Terlepas dari itu semua, penetapan tersangka Novel itu sah-sah saja. Asalkan penetapan tersebut memenuhi bukti permulaan yang cukup. Tindak pidana penganiayaan yang disangkakan kepada Novel memang termasuk tindak pidana biasa. Sehingga tanpa ada aduan dari pihak korban pun, kepolisian wajib menindaklanjutinya. Sedangkan mengenai lewat waktu (verjaring) tindak pidana penganiayaan nanti dua belas tahun (vide: Pasal 78 KUHP). Artinya penetapan tersangka Novel nanti setelah delapan tahun tidak bertentangan dengan hukum.
Preseden Buruk
Penanganan kasus Simulator SIM harus cepat tuntas. Bila dari awal pihak Polri menyerahkan kasus ini ke KPK tanpa menunggu perintah SBY. Penulis dalam opini “Mengapa Harus KPK?“ sudah menjelaskan bahwa dalam menangani kasus Simulator SIM, KPK lah yang berwenang untuk melakukan penyidikan merujuk ke Pasal 50 ayat 3 Undang-Undang Nomor 30 Tahun 2002 tentang Komisi Pemberantasan Tindak Pidana Korupsi.

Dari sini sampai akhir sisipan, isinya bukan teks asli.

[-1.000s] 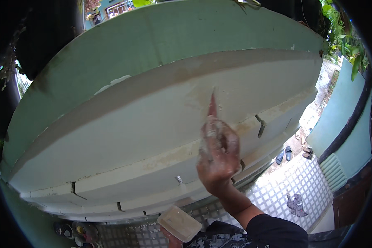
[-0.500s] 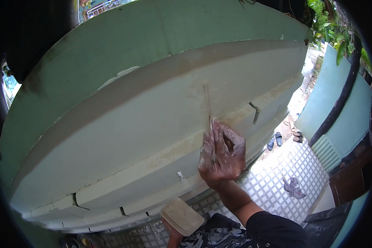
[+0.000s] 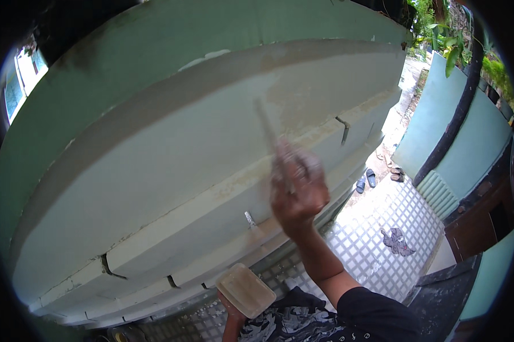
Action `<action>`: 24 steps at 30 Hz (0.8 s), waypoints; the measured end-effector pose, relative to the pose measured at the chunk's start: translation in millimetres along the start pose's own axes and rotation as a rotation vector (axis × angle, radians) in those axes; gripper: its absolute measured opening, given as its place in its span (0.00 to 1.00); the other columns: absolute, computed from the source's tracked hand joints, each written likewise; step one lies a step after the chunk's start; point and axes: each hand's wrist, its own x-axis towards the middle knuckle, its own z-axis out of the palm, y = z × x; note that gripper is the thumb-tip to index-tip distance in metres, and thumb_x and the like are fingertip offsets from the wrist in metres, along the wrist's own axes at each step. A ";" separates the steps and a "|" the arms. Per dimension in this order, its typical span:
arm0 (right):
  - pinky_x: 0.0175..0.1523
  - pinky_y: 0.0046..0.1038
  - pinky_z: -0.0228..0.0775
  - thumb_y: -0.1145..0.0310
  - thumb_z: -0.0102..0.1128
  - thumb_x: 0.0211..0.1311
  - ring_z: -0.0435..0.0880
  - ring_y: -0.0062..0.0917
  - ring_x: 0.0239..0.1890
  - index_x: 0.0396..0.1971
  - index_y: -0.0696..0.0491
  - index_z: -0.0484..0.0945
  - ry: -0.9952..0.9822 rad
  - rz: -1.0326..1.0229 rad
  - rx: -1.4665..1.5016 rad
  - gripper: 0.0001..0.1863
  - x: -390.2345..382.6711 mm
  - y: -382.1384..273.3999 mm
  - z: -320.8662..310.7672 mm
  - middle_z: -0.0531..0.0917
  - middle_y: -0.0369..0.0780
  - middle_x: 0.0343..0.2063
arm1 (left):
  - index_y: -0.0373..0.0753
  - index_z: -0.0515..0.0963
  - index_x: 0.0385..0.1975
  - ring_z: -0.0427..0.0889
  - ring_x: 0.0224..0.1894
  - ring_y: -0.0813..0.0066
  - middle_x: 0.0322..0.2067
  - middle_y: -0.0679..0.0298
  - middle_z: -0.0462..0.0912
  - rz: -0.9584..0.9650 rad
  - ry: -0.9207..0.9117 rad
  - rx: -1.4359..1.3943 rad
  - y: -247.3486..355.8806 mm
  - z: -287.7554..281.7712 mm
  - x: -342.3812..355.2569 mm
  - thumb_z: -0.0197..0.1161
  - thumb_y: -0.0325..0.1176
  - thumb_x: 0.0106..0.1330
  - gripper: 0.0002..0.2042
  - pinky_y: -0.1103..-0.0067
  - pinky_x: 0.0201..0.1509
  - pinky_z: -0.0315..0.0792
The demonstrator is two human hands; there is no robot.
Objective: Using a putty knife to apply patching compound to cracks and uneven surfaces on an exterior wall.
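Note:
My right hand (image 3: pixel 298 185), smeared with whitish paste and blurred by motion, is closed around a long thin pale tool (image 3: pixel 265 122). The tool shows as a narrow streak pointing up along the whitish wall (image 3: pixel 171 148); its exact kind cannot be made out. Beige, damp-looking patches (image 3: pixel 294 97) mark the wall to the right of the tool. Low down, my left hand (image 3: pixel 232 308) grips a shallow rectangular pale plastic container (image 3: pixel 247 289) by its left side. Whether the tool's end touches the wall cannot be told.
Stepped ledges (image 3: pixel 177 228) with dark slots run along the wall's lower part, below a green upper band (image 3: pixel 223 28). At right, slippers (image 3: pixel 366 180) and a crumpled cloth (image 3: pixel 398 242) lie by the tiled floor (image 3: pixel 365 228). A dark pipe (image 3: pixel 459 114) crosses a light-blue panel (image 3: pixel 431 114).
My right hand and the thin tool have shifted a little to the left and up, leaving the damp patches more exposed. The view has turned slightly. The container stays in my left hand.

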 end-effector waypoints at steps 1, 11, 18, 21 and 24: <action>0.43 0.30 0.76 0.82 0.60 0.51 0.82 0.33 0.38 0.42 0.62 0.81 0.040 0.028 -0.061 0.16 8.2 -1.0 -5.1 0.84 0.46 0.38 | 0.43 0.62 0.63 0.75 0.54 0.57 0.55 0.58 0.73 0.091 -0.263 -0.040 -3.4 -7.8 14.0 0.31 0.70 0.62 0.40 0.61 0.58 0.69; 0.51 0.40 0.72 0.80 0.57 0.48 0.81 0.38 0.46 0.45 0.54 0.82 0.071 -0.044 -0.253 0.20 31.7 39.8 17.0 0.82 0.46 0.43 | 0.41 0.63 0.61 0.75 0.53 0.56 0.54 0.58 0.74 -0.121 0.182 -0.031 21.6 -14.3 -29.5 0.38 0.71 0.60 0.41 0.60 0.57 0.70; 0.60 0.47 0.66 0.85 0.55 0.41 0.78 0.40 0.53 0.45 0.56 0.81 0.078 -0.332 -0.087 0.24 48.6 81.5 13.8 0.81 0.46 0.46 | 0.43 0.64 0.61 0.75 0.53 0.57 0.54 0.59 0.74 -0.107 0.257 0.038 21.5 -17.8 -26.9 0.37 0.70 0.61 0.39 0.61 0.58 0.70; 0.61 0.45 0.67 0.85 0.56 0.40 0.78 0.40 0.53 0.45 0.56 0.81 -0.025 -0.377 -0.074 0.26 60.4 87.4 19.2 0.81 0.45 0.47 | 0.43 0.64 0.61 0.75 0.53 0.57 0.54 0.60 0.74 -0.116 0.249 0.039 23.5 -19.1 -26.9 0.37 0.69 0.61 0.38 0.61 0.58 0.70; 0.61 0.42 0.68 0.81 0.59 0.41 0.79 0.39 0.53 0.45 0.53 0.82 -0.114 -0.368 -0.057 0.24 56.7 83.3 12.8 0.81 0.43 0.48 | 0.43 0.65 0.60 0.75 0.53 0.58 0.54 0.60 0.74 -0.120 0.242 0.034 22.8 -19.5 -25.9 0.37 0.68 0.62 0.38 0.62 0.58 0.70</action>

Insiden 5 Oktober di Gedung KPK juga menjadi preseden buruk dalam pemberantasan korupsi di tanah air. Pihak Polri harusnya belajar dari kasus Susno Duadji. Orang yang memperkenalkan istilah Cicak melawan Buaya. Pihak yang bertanggungjawab terhadap pengkriminalisasian pimpinan KPK. Saat itu Susno Duadji bukannya mendapatkan dukungan, justru KPK mendapatkan simpati rakyat Indonesia. Hal ini pula yang terjadi pada saat insiden 5 Oktober.
Tentunya kita semua berharap insiden ini tidak terjadi lagi. “Sinergitas” antar penegak hukum haruslah terjalin dengan baik. Oleh karena itu untuk mewujudkan Indonesia bersih dari laku korupsi. Maka terlebih dahulu penegak hukumnya harus antikorupsi. Sebagaimana Almarhum Prof. Achmad Ali mengatakan “untuk membersihkan lantai yang kotor haruslah menggunakan sapu yang bersih”.